Он повернул голову, и я увидел, что в завитушках его бороды, как в паутине, запутались слезы, большие и продолговатые, как глаза той девочки на станции… Такой взрослый, и такой стеснительный, и вообще плачет… И я решил: не буду больше ничего спрашивать. И он тоже больше ничего не говорил.
Так и попрощались. Молча.
Он приходил почти каждый день, и я, в общем-то, к нему привык. Но все равно было как-то странно. Вот пятнадцать лет думал, что он умер. А он жив и вполне себе здоров, кажется. И в Америку увезти даже хочет. Хм.
Как-то мама рассказала ему, как у нее в магазине вытащили телефон, и пришлось покупать новый, и папа-Чесноков махнул рукой:
– Да я тебе сто новых телефонов подарю! Не нищий…
И мне было, с одной стороны, радостно за маму, с другой – неприятно, что он хвастается тем, что «не нищий». Почти как тетя Женя хвасталась своим мужем, а он вон какой оказался…
И я вспомнил про тетю Женю. Я ее с тех пор так и не видел. Хотя мама говорила, что она в соседней палате. И я вдруг подумал похолодев: а что, если тетя Женя погибла? Вдруг мама мне просто говорить не хочет, чтоб не расстраивать?
Но однажды, когда я уже немного мог подниматься и потихоньку выходить в коридор, я увидел на каталке тетю Женю.
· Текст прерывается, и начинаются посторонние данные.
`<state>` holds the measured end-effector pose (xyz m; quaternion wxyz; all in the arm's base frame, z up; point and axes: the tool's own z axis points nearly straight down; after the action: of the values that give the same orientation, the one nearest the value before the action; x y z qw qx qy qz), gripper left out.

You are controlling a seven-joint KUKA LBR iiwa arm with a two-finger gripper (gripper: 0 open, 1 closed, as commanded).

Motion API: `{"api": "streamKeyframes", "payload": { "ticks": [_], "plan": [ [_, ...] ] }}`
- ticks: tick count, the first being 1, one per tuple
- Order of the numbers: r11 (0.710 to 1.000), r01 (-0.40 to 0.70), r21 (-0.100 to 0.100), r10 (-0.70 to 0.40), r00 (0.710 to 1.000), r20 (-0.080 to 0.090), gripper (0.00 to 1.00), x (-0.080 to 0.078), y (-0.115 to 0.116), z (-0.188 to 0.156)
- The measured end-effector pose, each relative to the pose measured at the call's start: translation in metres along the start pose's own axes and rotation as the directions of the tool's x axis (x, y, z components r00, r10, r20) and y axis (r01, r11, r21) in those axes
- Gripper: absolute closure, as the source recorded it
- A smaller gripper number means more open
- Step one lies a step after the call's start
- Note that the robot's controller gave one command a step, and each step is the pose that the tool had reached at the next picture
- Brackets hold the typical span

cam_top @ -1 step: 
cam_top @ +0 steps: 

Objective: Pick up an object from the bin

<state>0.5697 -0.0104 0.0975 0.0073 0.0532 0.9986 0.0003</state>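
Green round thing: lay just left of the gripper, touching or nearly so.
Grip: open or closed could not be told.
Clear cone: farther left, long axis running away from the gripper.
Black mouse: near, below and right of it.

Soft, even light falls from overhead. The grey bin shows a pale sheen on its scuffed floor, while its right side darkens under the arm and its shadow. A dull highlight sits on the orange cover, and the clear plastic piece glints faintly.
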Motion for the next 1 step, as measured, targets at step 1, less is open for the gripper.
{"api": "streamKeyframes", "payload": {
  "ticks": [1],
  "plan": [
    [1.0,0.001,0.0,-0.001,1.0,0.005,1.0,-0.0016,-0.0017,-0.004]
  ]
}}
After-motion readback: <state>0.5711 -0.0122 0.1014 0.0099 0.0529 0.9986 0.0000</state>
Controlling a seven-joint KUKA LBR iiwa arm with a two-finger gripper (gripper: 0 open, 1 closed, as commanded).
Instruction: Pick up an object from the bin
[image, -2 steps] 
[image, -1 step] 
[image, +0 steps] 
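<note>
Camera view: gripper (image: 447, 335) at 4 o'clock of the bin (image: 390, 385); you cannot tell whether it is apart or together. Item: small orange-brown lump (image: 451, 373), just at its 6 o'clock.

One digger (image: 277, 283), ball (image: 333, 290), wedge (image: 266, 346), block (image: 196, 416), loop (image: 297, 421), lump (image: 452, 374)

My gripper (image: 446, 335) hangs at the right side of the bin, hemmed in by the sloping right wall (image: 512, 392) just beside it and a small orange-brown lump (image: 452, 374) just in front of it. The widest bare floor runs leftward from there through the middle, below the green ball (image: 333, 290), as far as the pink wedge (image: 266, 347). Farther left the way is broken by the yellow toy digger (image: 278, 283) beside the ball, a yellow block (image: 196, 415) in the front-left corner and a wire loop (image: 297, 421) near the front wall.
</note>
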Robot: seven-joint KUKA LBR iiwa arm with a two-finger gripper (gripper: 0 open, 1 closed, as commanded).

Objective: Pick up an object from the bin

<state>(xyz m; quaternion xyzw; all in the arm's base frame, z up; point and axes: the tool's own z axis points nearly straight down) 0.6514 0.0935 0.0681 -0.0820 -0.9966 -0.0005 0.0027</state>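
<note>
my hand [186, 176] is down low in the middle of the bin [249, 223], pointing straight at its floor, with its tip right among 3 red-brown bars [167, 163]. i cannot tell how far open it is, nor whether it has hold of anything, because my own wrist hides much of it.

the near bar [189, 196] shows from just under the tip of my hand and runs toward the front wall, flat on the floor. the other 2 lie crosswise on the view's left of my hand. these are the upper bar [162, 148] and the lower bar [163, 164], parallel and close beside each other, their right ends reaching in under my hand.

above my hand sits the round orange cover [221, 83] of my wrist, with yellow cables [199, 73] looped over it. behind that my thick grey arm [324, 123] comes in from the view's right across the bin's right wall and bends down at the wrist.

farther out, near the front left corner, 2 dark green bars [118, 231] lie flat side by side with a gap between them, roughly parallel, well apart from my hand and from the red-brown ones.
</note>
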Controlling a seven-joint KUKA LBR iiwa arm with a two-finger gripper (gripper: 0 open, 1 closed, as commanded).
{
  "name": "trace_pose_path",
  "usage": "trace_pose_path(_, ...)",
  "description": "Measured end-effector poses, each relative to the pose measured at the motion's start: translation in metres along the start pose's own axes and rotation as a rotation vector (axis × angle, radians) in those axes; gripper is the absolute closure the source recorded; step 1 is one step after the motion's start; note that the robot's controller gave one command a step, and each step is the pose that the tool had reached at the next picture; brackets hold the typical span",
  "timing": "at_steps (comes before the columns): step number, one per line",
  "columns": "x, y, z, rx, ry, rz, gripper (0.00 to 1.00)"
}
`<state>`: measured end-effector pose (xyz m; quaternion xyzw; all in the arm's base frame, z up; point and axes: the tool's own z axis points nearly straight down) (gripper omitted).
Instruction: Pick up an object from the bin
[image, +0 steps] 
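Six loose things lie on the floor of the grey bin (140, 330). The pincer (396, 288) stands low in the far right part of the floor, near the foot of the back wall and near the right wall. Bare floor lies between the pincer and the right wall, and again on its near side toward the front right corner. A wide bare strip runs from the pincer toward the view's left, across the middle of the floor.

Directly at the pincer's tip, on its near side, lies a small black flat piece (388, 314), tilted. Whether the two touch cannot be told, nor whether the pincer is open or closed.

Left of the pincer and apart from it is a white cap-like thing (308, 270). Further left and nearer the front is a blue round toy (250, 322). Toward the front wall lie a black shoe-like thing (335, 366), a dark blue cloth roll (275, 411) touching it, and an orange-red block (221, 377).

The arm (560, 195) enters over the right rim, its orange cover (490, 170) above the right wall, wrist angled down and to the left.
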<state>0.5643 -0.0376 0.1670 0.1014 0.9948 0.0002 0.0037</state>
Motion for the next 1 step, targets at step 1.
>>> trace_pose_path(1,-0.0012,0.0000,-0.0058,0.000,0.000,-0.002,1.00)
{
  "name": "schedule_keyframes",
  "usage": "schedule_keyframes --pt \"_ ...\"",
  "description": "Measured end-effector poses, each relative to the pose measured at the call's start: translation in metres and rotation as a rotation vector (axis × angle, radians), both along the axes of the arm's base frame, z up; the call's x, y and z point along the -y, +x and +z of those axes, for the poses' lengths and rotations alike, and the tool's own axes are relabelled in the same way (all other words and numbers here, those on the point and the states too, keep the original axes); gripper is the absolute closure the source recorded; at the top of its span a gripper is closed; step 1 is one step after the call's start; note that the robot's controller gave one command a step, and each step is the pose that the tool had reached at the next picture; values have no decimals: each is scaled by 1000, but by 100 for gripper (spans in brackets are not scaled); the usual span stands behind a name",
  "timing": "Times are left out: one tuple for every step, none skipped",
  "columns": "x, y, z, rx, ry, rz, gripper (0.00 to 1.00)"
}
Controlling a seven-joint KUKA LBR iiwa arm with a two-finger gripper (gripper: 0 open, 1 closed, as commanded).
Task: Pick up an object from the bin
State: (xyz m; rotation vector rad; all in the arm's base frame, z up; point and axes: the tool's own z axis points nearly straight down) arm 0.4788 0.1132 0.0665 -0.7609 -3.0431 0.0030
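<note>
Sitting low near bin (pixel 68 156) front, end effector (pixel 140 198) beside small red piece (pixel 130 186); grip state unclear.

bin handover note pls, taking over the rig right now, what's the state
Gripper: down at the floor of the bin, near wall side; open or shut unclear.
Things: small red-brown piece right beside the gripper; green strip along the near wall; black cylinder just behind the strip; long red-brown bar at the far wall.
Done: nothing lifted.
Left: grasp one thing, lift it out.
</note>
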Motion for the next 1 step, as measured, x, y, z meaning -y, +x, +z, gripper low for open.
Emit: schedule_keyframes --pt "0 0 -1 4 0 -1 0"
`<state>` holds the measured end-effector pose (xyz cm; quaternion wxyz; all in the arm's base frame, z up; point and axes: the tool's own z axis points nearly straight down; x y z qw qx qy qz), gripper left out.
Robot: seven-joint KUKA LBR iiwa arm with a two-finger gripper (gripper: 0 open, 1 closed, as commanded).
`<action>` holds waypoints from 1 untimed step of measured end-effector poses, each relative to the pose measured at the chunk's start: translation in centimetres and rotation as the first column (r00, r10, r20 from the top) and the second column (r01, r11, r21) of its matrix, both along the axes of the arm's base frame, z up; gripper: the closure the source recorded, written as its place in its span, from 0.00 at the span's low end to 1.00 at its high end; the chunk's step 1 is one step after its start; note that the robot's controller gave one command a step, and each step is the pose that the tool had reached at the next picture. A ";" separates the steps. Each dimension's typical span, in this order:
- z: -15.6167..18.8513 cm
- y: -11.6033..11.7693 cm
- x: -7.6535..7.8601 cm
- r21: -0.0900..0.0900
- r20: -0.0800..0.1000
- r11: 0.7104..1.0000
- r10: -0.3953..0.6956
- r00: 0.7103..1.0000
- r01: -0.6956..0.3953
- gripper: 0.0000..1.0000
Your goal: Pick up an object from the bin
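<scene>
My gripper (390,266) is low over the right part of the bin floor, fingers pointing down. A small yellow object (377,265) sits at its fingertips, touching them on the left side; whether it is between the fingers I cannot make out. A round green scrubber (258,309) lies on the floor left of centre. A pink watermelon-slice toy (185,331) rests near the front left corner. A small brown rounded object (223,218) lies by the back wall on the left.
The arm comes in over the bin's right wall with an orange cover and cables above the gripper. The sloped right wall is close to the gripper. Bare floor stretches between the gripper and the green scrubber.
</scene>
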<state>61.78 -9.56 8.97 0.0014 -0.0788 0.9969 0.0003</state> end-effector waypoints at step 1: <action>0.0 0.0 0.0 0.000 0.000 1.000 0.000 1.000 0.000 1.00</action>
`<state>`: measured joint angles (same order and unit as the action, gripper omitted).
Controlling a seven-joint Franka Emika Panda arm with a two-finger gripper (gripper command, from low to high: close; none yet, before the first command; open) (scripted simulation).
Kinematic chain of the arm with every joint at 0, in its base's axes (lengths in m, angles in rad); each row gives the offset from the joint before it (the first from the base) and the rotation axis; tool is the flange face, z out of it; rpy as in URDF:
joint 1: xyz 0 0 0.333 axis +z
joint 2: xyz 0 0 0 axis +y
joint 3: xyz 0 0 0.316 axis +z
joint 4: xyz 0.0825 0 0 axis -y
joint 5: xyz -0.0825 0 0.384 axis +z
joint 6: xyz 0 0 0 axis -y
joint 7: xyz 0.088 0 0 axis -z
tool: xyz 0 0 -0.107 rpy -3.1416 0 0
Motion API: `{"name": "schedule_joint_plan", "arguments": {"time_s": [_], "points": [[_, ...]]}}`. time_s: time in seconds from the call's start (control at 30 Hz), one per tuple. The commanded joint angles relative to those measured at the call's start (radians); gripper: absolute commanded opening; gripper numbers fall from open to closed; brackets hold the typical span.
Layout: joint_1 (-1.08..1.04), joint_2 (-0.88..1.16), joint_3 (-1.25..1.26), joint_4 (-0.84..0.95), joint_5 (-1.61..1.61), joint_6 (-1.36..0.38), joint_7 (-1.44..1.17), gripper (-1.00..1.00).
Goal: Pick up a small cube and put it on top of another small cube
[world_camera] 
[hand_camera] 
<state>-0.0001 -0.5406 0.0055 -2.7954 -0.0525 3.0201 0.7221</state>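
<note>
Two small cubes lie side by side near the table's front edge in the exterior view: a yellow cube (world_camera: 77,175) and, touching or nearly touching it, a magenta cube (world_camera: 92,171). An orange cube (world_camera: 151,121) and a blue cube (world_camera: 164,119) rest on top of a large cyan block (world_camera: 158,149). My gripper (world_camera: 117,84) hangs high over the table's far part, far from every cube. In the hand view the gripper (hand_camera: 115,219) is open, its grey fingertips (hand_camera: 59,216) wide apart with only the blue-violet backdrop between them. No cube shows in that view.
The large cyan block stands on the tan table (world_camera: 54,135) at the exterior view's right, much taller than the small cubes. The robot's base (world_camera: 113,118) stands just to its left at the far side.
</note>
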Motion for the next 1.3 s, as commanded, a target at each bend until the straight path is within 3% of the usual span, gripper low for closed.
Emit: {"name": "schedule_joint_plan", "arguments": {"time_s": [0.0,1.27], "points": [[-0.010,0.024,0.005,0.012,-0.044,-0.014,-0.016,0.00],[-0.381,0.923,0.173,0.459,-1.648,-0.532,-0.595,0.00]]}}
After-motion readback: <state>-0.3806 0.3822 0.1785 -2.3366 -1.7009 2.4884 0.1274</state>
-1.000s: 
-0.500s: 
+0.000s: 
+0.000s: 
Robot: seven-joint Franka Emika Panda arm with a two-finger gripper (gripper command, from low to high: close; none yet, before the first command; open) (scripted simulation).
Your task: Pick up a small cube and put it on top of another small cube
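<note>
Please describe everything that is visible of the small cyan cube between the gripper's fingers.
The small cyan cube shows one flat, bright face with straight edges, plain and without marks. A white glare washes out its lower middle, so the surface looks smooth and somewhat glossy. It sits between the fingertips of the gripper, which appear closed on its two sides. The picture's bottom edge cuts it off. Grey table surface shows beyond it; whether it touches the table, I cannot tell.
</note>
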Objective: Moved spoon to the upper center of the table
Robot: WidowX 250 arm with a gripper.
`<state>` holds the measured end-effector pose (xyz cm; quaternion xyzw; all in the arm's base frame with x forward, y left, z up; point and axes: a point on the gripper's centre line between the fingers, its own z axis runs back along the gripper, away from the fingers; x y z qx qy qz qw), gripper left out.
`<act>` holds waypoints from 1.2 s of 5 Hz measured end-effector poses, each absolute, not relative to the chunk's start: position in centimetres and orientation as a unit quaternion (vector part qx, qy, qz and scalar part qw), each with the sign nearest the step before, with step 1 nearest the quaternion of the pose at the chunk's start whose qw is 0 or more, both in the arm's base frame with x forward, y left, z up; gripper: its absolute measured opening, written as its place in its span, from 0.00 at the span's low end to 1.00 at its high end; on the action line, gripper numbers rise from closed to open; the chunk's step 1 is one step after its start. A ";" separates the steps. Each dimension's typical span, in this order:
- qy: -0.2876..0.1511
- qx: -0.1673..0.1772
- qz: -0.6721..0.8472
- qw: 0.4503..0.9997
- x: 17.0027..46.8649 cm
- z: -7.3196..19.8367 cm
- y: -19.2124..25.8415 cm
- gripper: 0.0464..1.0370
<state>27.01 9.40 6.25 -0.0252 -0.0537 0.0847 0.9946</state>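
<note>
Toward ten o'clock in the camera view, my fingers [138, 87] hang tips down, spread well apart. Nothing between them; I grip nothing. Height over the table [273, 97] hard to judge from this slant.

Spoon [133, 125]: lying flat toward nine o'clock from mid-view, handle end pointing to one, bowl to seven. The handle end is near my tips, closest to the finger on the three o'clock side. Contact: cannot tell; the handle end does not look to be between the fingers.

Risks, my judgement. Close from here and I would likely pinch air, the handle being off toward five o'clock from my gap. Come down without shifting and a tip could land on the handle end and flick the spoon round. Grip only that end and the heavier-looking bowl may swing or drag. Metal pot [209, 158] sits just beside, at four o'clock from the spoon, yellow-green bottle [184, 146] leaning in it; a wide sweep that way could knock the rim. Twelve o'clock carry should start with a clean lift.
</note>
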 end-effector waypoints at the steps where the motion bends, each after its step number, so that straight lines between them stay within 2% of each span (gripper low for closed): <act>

Она меня сразу узнала и отвела глаза: еще бы, из-за нее это все!
Но я сказал, что все хорошо, бывает… Я и правда не сильно на нее сердился. Тем более ей и так худо.
Я сел рядом с тетей Женей, там как раз кушетка была, возле ее каталки, и мы с ней немного поговорили.
И она с гордостью сказала, что Игорь Яковлевич к ней почти каждый вечер приезжает, а «зайку» свою окончательно бросил! Приезжает и привозит цветы и все самое вкусное, «заходи ко мне, поделюсь»… И я сказал как всегда:
– Угу.
Тетя Женя погладила меня забинтованной рукой по голове, но ногтями, как раньше, не получилось: рука была вся в гипсе.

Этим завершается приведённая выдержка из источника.